We accept that the contractual analysis demonstrates that the parties provided valuable consideration as between PHSW and Thermoline for the novation, substituting PHSW as creditor in the loan relationship with the Appellant. However, in financial terms Thermoline had not recovered its money and there remained an outstanding obligation from PHSW of the precise amount from which the Appellant had been released by Thermoline. In that sense there was substitution of one debtor for another. Further, we do not consider that the PHSW’s liability to Thermoline could be said to satisfy the debt owed by the Appellant. It arose in consequence of an associated transaction (the transfer of a bundle of rights and obligations to PHSW). The fact that having sold its interest in the Loan to PHSW, Thermoline had no right to pursue the Appellant does not mean that the debt was satisfied. As in Collins it had been substituted for equivalent value by way of an alternative debtor. Thus, on both 31 December 2020 and 16 March 2021 the amount of £512,713.89 remained outstanding to Thermoline with the consequence that Thermoline did not recover its money,thereby squarely meeting the conclusion in Collins.

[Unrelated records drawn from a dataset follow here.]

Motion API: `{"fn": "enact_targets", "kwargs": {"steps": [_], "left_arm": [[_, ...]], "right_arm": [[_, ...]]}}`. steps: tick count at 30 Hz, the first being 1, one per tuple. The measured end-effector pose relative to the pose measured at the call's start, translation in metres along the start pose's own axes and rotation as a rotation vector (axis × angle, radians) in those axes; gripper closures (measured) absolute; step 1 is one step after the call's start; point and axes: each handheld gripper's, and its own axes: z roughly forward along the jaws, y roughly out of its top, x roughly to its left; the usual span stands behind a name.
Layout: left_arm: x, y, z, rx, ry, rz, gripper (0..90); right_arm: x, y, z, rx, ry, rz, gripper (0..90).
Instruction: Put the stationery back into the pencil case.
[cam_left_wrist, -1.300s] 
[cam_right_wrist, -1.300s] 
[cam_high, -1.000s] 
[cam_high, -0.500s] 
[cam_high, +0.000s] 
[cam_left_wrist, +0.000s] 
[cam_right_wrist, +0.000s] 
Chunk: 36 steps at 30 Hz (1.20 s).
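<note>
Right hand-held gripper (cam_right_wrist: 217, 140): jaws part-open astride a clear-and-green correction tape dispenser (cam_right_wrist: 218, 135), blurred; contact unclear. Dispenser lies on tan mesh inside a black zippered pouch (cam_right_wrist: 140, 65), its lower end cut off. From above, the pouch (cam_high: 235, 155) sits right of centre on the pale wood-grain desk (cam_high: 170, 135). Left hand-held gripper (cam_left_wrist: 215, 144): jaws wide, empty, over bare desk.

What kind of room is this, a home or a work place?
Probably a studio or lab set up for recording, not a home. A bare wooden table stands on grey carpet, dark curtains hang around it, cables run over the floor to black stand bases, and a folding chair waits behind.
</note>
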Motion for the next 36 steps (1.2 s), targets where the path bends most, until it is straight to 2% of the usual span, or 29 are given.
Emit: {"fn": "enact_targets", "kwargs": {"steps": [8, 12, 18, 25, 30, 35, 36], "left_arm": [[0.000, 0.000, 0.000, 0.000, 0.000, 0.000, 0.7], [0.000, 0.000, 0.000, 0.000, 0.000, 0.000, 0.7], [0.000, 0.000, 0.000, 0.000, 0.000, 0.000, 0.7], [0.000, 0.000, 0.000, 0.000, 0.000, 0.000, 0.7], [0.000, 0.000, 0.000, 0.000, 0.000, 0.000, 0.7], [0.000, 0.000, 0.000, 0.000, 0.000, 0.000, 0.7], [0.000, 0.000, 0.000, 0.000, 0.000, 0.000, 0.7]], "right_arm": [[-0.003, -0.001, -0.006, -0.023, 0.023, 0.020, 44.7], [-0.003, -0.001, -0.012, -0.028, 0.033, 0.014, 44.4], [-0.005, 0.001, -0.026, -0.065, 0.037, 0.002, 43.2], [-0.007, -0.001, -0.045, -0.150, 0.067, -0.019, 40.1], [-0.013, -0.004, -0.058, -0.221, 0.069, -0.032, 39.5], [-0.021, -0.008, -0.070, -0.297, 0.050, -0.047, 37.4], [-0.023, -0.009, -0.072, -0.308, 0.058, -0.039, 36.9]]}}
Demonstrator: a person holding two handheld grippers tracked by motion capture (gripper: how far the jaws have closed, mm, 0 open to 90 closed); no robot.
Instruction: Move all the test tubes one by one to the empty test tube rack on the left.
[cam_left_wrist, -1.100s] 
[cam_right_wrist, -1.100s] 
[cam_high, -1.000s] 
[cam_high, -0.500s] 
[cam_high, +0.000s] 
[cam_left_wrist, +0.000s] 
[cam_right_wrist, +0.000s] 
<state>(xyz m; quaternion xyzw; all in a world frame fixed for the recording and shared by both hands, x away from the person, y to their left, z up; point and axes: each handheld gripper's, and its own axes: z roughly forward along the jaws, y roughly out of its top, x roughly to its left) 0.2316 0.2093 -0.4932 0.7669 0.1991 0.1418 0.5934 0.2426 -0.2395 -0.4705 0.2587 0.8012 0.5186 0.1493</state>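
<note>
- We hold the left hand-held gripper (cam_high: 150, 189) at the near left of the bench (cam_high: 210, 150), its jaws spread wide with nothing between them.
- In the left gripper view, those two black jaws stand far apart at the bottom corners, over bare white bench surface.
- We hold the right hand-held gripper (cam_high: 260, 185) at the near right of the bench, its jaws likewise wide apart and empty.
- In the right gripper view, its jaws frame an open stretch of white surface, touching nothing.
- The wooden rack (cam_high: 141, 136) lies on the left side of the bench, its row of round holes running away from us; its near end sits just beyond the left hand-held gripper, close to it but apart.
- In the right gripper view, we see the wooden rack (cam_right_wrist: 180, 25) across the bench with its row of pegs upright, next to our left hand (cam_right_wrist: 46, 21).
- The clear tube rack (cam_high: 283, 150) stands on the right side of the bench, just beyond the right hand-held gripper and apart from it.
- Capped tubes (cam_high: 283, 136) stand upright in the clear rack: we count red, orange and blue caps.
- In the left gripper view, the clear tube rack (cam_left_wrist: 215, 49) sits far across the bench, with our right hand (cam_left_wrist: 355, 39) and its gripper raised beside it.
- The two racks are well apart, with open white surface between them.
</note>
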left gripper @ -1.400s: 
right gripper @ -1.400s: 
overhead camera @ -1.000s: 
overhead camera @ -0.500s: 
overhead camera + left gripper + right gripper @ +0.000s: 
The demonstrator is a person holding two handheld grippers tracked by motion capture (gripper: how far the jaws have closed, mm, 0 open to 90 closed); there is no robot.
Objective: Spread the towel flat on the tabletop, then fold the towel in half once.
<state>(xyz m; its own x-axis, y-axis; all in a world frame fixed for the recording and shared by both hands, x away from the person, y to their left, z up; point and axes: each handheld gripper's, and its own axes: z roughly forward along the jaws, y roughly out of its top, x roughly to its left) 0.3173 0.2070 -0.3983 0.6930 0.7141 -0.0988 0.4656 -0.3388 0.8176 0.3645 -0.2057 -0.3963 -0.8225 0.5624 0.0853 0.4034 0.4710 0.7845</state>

We note that in reaching our conclusion we have placed no reliance on the language used by Hazelwoods LLP in their letter of 10 February 2022 making the claim for relief in respect of the s455 CTA charge. However, had we needed to have done so, whilst we accept that Hazelwoods LLP may have been incorrect in their view, we consider the precise language used by them, limiting the basis for relief to a release when section 458 CTA applies to either release or repayment, is at least indicative that the parties considered or were at least advised that the Novation Deed gave rise to a release and not a repayment.
Disposition
For the reasons stated we find that the Appellant was released from his indebtedness to Thermoline, a close company of which he was a participator, in circumstances in which section 455 CTA had applied in respect of the advance made to him, with the consequence that HMRC were correct to conclude that section 415 ITTOIA applied.
Right to apply for permission to appeal
This document contains full findings of fact and reasons for the decision. Any party dissatisfied with this decision has a right to apply for permission to appeal against it pursuant to Rule 39 of the Tribunal Procedure (First-tier Tribunal) (Tax Chamber) Rules 2009. The application must be received by this Tribunal not later than 56 days after this decision is sent to that party. The parties are referred to “Guidance to accompany a Decision from the First-tier Tribunal (Tax Chamber)” which accompanies and forms part of this decision notice.